### Exercise goal
Would you restate the data exactly as given?

####################

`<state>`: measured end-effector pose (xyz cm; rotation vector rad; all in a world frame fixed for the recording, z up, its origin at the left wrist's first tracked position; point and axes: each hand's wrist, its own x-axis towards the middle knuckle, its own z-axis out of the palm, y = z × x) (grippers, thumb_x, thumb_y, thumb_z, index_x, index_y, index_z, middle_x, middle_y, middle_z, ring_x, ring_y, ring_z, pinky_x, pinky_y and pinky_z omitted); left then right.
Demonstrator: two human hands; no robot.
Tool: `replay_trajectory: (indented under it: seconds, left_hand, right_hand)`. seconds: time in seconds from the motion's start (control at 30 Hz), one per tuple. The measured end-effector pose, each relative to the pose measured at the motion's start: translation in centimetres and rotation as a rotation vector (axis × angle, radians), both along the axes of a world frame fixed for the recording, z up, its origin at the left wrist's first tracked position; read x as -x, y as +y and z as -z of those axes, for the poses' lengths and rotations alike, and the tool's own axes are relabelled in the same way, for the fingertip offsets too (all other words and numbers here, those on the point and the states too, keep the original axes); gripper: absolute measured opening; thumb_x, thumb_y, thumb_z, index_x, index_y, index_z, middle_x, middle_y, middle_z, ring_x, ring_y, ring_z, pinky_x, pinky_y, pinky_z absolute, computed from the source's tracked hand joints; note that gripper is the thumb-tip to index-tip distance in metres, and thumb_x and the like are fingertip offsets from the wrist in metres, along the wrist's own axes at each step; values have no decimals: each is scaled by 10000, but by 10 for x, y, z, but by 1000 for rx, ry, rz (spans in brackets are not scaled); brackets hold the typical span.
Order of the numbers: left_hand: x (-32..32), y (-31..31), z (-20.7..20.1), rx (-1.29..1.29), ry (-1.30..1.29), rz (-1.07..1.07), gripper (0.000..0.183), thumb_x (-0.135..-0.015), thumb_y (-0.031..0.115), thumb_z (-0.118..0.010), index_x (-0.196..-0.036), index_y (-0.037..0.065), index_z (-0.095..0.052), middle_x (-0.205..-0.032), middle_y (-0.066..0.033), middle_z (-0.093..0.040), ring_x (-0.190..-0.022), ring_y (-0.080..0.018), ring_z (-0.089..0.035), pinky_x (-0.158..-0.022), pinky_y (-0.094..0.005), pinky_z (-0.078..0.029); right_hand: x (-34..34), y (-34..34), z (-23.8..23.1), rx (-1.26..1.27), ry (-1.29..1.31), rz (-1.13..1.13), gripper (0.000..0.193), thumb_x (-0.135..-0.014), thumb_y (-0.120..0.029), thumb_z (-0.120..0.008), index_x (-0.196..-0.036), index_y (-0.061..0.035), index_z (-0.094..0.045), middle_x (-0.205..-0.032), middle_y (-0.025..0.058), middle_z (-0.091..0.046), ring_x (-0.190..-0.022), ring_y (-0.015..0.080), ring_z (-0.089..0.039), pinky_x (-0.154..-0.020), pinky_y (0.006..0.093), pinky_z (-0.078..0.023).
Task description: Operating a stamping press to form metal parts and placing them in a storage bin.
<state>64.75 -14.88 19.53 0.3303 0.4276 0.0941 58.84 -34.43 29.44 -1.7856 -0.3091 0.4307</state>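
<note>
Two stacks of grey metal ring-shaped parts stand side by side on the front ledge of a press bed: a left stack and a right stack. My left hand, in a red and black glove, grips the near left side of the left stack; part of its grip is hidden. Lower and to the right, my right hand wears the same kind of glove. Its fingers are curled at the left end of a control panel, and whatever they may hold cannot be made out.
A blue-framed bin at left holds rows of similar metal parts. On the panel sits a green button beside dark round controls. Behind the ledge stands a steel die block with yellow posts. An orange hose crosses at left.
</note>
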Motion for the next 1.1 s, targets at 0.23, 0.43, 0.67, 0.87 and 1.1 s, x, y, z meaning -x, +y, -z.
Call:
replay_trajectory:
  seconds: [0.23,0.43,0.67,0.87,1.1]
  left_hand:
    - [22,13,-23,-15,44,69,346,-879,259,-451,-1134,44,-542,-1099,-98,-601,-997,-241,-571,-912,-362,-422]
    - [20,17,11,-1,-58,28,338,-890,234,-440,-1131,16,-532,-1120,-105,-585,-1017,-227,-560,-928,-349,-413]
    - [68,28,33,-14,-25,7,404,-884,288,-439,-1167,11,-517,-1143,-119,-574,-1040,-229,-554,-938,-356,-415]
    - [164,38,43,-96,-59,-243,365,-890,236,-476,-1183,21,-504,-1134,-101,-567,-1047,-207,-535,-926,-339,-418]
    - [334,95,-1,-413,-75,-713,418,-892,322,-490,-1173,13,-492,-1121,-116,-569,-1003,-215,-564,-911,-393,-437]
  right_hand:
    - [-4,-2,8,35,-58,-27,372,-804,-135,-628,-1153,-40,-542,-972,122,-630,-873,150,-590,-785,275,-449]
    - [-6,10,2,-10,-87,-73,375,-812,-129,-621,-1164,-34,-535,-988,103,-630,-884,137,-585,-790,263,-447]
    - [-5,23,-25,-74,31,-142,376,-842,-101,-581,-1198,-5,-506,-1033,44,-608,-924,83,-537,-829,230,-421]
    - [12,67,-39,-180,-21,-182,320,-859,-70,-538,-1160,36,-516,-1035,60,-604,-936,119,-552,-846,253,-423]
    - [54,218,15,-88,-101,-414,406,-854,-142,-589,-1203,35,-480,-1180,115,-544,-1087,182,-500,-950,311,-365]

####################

### Solution to the exercise
`<state>`: measured end-effector pose (xyz cm; rotation vector rad; all in a world frame fixed for the recording, z up, its origin at the left wrist's first tracked position; point and axes: each hand's wrist, its own x-axis towards the middle knuckle, its own z-axis out of the palm, y = z × x) (grippers, thumb_x, thumb_y, thumb_z, index_x, index_y, index_z, middle_x, middle_y, middle_z, ring_x, ring_y, ring_z, pinky_x, pinky_y and pinky_z omitted); left then right.
Demonstrator: two human hands; no robot.
Tool: `replay_trajectory: (indented under it: seconds, left_hand, right_hand)`. seconds: time in seconds from the motion's start (control at 30 Hz), one per tuple. The measured end-effector pose, each relative to the pose measured at the motion's start: translation in centimetres and rotation as a rotation vector (axis × angle, radians), both along the axes of a world frame fixed for the recording, z up, its origin at the left wrist's first tracked position; read x as -x, y as +y and z as -z of those axes, for the poses' lengths and rotations alike, and the tool's own axes are relabelled in the same way, for the fingertip offsets too (all other words and numbers here, those on the point and the states too, keep the original axes); gripper: absolute measured opening; thumb_x, thumb_y, thumb_z, index_x, index_y, index_z, middle_x, middle_y, middle_z, ring_x, ring_y, ring_z, pinky_x, pinky_y, pinky_z absolute, computed from the source's tracked hand joints; note that gripper is the thumb-tip to index-tip distance in metres, and thumb_x and the like are fingertip offsets from the wrist in metres, along the wrist's own axes at each step; values have no decimals: each is scaled by 10000, but by 10 for x, y, z, but by 1000 for rx, ry, rz (spans in brackets are not scaled); brackets hold the typical span.
Order of the numbers: left_hand: x (-32..32), y (-31..31), z (-20.7..20.1), rx (-1.29..1.29), ry (-1.30..1.29), rz (-1.07..1.07), gripper (0.000..0.183), thumb_x (-0.135..-0.015), thumb_y (-0.031..0.115), thumb_z (-0.118..0.010), index_x (-0.196..-0.036), index_y (-0.037..0.065), index_z (-0.095..0.052), middle_x (-0.205..-0.032), middle_y (-0.066..0.033), middle_z (-0.093..0.040), ring_x (-0.190..-0.022), ring_y (-0.080..0.018), ring_z (-0.089..0.035), pinky_x (-0.158..-0.022), pinky_y (-0.094..0.005), pinky_z (-0.078..0.029); right_hand: x (-34..34), y (-34..34), z (-23.8..23.1), rx (-1.26..1.27), ry (-1.29..1.31), rz (-1.13..1.13), gripper (0.000..0.193), thumb_x (-0.135..-0.014), thumb_y (-0.120..0.029), thumb_z (-0.120..0.008), index_x (-0.196..-0.036), index_y (-0.061..0.035), index_z (-0.094..0.045), middle_x (-0.205..-0.032), middle_y (-0.025..0.058), middle_z (-0.091..0.046), ring_x (-0.190..-0.022), ring_y (-0.015..0.080), ring_z (-0.089..0.039), pinky_x (-0.154..-0.020), pinky_y (0.006..0.093), pinky_z (-0.078..0.023).
Task description: Operating a stamping press to form metal parts and placing them in a storage bin.
<state>64.75 -14.88 19.53 0.3303 0.4276 0.0941 58.84 -34.43 29.44 -1.7856 -0.3091 0.4307</state>
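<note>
Two stacks of grey metal ring-shaped parts stand side by side on the front ledge of a press bed: a left stack and a right stack. My left hand, in a red and black glove, grips the near left side of the left stack; part of its grip is hidden. Lower and to the right, my right hand wears the same kind of glove. Its fingers are curled at the left end of a control panel, and whatever they may hold cannot be made out.
A blue-framed bin at left holds rows of similar metal parts. On the panel sits a green button beside dark round controls. Behind the ledge stands a steel die block with yellow posts. An orange hose crosses at left.
</note>
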Motion for the next 1.1 s, targets at 0.23, 0.43, 0.67, 0.87 and 1.1 s, x, y, z meaning -x, +y, -z.
Call:
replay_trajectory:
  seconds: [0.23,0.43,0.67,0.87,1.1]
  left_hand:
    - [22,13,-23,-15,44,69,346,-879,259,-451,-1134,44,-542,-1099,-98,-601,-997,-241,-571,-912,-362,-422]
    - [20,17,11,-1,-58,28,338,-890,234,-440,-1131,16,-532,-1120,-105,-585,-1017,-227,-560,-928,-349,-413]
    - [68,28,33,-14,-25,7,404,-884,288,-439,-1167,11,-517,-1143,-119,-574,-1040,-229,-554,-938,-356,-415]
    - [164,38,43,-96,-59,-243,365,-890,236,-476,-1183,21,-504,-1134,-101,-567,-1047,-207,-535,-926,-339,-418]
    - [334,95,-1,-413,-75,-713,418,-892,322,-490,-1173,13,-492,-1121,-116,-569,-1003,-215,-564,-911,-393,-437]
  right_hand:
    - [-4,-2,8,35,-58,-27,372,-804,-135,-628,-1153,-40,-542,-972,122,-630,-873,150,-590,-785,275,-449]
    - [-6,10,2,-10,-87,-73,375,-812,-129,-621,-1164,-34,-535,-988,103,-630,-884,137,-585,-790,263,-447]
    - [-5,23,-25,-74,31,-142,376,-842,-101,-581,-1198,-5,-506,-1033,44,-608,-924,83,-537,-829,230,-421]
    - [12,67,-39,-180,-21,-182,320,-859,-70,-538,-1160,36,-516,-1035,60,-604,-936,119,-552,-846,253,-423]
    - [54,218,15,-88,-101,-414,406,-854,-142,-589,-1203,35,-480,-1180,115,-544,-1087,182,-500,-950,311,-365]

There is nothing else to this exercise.